■ DESCRIPTION OF THE TASK: Output all entries precisely.

■ EXTRACTED DATA:
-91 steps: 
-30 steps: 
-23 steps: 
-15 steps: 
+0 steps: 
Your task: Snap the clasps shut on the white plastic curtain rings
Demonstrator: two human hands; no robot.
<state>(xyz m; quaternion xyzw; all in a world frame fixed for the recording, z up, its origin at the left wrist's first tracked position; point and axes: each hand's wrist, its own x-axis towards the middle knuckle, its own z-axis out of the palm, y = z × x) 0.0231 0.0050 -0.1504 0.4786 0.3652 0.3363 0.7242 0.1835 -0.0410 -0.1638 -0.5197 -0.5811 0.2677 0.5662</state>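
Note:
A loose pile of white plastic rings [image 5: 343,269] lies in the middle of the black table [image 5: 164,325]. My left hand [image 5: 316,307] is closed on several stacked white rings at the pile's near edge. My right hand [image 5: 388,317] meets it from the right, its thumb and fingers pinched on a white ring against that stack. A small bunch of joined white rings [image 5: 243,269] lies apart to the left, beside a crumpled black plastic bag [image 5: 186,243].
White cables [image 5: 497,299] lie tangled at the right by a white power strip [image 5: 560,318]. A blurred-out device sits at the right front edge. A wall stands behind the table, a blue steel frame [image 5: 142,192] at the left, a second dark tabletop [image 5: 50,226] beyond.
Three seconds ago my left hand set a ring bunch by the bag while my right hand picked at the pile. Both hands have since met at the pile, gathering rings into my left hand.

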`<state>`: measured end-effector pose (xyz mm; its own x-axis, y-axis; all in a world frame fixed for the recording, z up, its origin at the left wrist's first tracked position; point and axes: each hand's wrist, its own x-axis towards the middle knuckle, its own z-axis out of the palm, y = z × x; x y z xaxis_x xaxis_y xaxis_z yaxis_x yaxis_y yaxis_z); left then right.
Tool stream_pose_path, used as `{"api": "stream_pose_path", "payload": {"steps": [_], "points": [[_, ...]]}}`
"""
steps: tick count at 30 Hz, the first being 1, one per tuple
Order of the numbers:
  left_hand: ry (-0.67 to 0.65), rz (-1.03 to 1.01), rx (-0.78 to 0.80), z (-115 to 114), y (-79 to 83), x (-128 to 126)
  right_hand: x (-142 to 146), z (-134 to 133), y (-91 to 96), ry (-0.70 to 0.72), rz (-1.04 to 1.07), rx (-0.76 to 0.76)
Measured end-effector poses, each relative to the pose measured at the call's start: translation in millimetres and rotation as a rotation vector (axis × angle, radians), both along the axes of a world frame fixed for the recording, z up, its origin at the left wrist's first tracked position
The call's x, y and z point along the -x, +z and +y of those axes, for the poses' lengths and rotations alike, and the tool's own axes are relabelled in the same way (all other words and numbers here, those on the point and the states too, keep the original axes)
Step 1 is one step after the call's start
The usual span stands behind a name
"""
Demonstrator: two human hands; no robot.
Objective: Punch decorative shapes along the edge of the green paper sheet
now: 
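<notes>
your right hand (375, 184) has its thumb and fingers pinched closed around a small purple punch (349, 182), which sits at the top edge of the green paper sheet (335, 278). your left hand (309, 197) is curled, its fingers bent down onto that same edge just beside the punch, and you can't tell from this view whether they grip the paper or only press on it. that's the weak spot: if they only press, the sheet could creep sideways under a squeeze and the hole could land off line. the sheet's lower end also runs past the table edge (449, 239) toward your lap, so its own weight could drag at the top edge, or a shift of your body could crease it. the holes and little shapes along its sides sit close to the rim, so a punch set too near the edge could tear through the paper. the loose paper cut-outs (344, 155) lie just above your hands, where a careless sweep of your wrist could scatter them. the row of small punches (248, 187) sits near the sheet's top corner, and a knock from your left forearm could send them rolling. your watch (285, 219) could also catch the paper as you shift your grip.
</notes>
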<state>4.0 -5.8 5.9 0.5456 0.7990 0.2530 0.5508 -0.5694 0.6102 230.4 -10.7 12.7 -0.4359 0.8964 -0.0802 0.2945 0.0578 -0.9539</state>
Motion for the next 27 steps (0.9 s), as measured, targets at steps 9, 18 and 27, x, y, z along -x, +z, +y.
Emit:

■ RESPONSE AREA:
-91 steps: 
-30 steps: 
-23 steps: 
-15 steps: 
+0 steps: 
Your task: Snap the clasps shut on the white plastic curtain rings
Demonstrator: two human hands; no robot.
<state>(xyz m; quaternion xyzw; all in a world frame fixed for the recording, z up, its origin at the left wrist's first tracked position; point and axes: each hand's wrist, its own x-axis towards the middle knuckle, its own z-axis out of the palm, y = z × x) 0.0231 0.0050 -0.1504 0.4786 0.3652 0.3363 0.7242 0.1835 -0.0410 -0.1638 -0.5197 -0.5811 0.2677 0.5662</state>
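Note:
A loose pile of white plastic rings [image 5: 343,269] lies in the middle of the black table [image 5: 164,325]. My left hand [image 5: 316,307] is closed on several stacked white rings at the pile's near edge. My right hand [image 5: 388,317] meets it from the right, its thumb and fingers pinched on a white ring against that stack. A small bunch of joined white rings [image 5: 243,269] lies apart to the left, beside a crumpled black plastic bag [image 5: 186,243].
White cables [image 5: 497,299] lie tangled at the right by a white power strip [image 5: 560,318]. A blurred-out device sits at the right front edge. A wall stands behind the table, a blue steel frame [image 5: 142,192] at the left, a second dark tabletop [image 5: 50,226] beyond.
Three seconds ago my left hand set a ring bunch by the bag while my right hand picked at the pile. Both hands have since met at the pile, gathering rings into my left hand.
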
`<state>`: measured end-effector pose (xyz mm; its own x-axis, y-axis; all in a world frame fixed for the recording, z up, its origin at the left wrist's first tracked position; point and axes: each hand's wrist, its own x-axis towards the middle knuckle, its own z-axis out of the palm, y = z × x; x y z xaxis_x xaxis_y xaxis_z yaxis_x yaxis_y yaxis_z); left then right.
Tool stream_pose_path, used as `{"api": "stream_pose_path", "payload": {"steps": [_], "points": [[_, ...]]}}`
"""
steps: tick count at 30 Hz, the first being 1, one per tuple
Order of the numbers:
  left_hand: ry (-0.67 to 0.65), rz (-1.03 to 1.01), rx (-0.78 to 0.80), z (-115 to 114), y (-79 to 83), x (-128 to 126)
  right_hand: x (-142 to 146), z (-134 to 133), y (-91 to 96), ry (-0.70 to 0.72), rz (-1.04 to 1.07), rx (-0.76 to 0.76)
Measured end-effector poses, each relative to the pose measured at the call's start: translation in millimetres and rotation as a rotation vector (axis × angle, radians), both along the axes of a world frame fixed for the recording, z up, its origin at the left wrist's first tracked position
The call's x, y and z point along the -x, +z and +y of those axes, for the poses' lengths and rotations alike, and the tool's own axes are relabelled in the same way (all other words and numbers here, those on the point and the states too, keep the original axes)
Step 1 is one step after the call's start
The usual span stands behind a name
"""
Demonstrator: two human hands; no robot.
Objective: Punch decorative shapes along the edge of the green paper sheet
now: 
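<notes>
your right hand (375, 184) has its thumb and fingers pinched closed around a small purple punch (349, 182), which sits at the top edge of the green paper sheet (335, 278). your left hand (309, 197) is curled, its fingers bent down onto that same edge just beside the punch, and you can't tell from this view whether they grip the paper or only press on it. that's the weak spot: if they only press, the sheet could creep sideways under a squeeze and the hole could land off line. the sheet's lower end also runs past the table edge (449, 239) toward your lap, so its own weight could drag at the top edge, or a shift of your body could crease it. the holes and little shapes along its sides sit close to the rim, so a punch set too near the edge could tear through the paper. the loose paper cut-outs (344, 155) lie just above your hands, where a careless sweep of your wrist could scatter them. the row of small punches (248, 187) sits near the sheet's top corner, and a knock from your left forearm could send them rolling. your watch (285, 219) could also catch the paper as you shift your grip.
</notes>
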<state>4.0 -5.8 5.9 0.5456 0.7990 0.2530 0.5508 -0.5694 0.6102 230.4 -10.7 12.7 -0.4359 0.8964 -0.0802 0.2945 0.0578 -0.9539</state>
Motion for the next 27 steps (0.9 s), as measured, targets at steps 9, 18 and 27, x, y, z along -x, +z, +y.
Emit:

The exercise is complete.